Tu con i tuoi capelli neri, i tuoi lineamenti perfetti, quella tua sicurezza spavalda. Sei nato fra i belli e a tuo modo ne sei cosciente. Sí, sei bello, e per quanto io parli come una vecchia, non sei neanche tanto più giovane di me, non di età almeno. Tu mio Adone che sei nato perfetto e che non conosci cinismo, né dubbio, né rassegnazione. Tu, tenero Odisseo, sei capitato tra le grinfie di Circe prima del dovuto.
Non lo nego, se resto con te sarà bello. Non ci negheremo alcun piacere, come non ce lo siamo negati fin ora, come potremmo fare per anni. Faremo l’amore giorno e notte in un orgia di decadenza gioviale, ci sfiniremo dei nostri corpi e rideremo degli sguardi invidiosi. Giocheremo e ci conosceremo, come amanti-amici, come se quell’atto carnale si protendesse dalla notte dei tempi e non ci fosse letto che potesse contenerci. Labbra e baci e piccoli morsetti animaleschi, e io sarò la tua Diana e tu il mio giovane cacciatore. Tu mi farai dimenticare la vicinanza dei trenta e io ti farò sentire fortunato e virile.

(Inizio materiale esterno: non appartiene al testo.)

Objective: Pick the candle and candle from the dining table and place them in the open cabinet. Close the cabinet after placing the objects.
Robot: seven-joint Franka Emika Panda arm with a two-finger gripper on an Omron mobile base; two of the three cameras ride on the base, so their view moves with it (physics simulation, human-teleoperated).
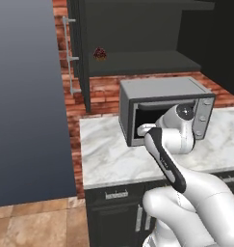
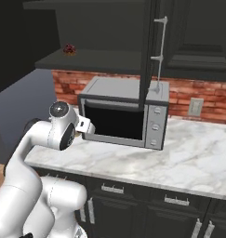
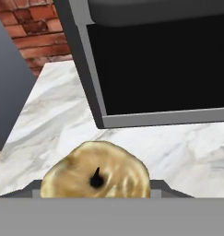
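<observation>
one squat golden-tan candle sat at the bottom centre of the hand view, wick side toward the lens, with the gripper closed around it; we saw grey finger parts just beside its left and right edges, though the tips themselves were cut off by the frame's lower edge. past the candle, white marble counter ran up to the microwave, whose grey front frame and dark opening took the upper right of that view, and brick wall showed at the upper left.

in the left base view we saw the arm bent at lower right, its hand raised in front of the microwave's dark opening at centre. bare counter lay to the left of the box, reaching the counter's left edge, where a flat grey panel filled the left side of the frame. above, the black cabinet stood open, its door edge-on at upper left with a silver bar handle, and a small dark-red lump rested near the shelf's left end; the rest of the shelf front lay bare to the right.

in the right base view, the wrist sat at centre left beside the microwave's lower left corner, and wide marble lay free at right.
</observation>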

Saremo felici. Usciremo, la sera, e balleremo sotto le stelle e dentro discoteche umidiccie, e tornando a casa ripeteremo per la trentesima volta quanto preferiamo stare soli e quanto bene stiamo assieme. Andremo a far festa e rideremo, ti porterò fuori a locali che non conosci e che ancora non sai apprezzare. Ma farai lo sforzo, perché io pagherò quel drink in più e metterò bei vestiti e camminerò con eleganza irresistibile. Torneremo a casa, ridendo alticci e tu ti chiederai, senza dirlo, com’è possibile tanta emozione, tanta perfezione, tanta estasi.

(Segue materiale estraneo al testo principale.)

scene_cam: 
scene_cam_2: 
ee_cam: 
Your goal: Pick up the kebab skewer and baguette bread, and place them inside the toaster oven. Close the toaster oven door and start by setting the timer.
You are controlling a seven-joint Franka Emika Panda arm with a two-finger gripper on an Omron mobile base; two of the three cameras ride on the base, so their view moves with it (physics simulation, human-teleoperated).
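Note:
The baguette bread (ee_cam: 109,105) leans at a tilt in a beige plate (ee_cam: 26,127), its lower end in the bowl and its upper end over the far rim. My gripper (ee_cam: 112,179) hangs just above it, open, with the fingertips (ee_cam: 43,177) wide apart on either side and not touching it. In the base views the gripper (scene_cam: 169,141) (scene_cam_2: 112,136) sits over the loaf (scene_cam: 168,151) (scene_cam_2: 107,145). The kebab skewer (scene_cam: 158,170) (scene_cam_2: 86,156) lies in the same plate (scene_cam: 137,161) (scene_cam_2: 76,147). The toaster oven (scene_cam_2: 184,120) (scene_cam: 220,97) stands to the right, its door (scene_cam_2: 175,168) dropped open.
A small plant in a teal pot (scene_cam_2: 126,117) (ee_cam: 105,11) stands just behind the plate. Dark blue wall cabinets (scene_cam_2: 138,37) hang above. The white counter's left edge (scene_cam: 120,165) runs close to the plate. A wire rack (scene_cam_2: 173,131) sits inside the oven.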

Cominceremo a uscire le domeniche, ridendo un po' meno, ma complici di una vicinanza più profonda. Sentirai che forse, senza crederci ancora del tutto, io posso capirti davvero. Qualsiasi cosa significhi.

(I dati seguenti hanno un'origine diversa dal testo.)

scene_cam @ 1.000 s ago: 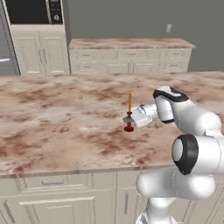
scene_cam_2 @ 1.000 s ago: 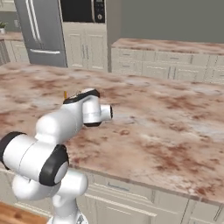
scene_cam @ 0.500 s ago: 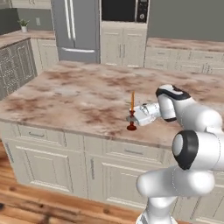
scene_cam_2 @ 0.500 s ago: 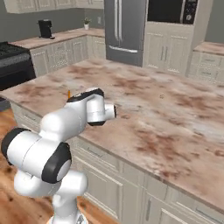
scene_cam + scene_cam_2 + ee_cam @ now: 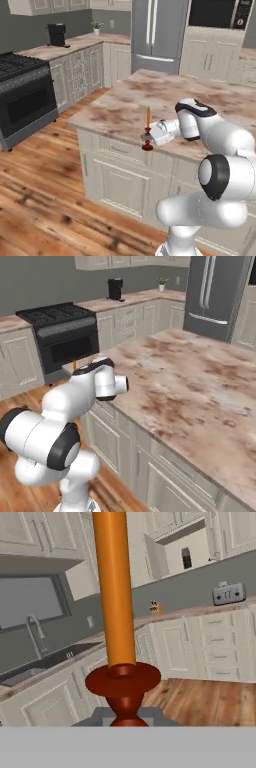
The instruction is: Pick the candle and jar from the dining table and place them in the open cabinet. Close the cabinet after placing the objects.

Andremo al mare e in montagna, uscendo di giorno per permettere alle notti di occuparsi delle nostre più rare e stanche maratone. Godremo del piacere di un divano comodo e di un film abbracciati, e io godrò del piacere femminile d’esser baciata in fronte mentre appoggio la testa sul tuo petto e tu ti sentirai completo e dirai qualche banalità su quanto poco serva per stare bene.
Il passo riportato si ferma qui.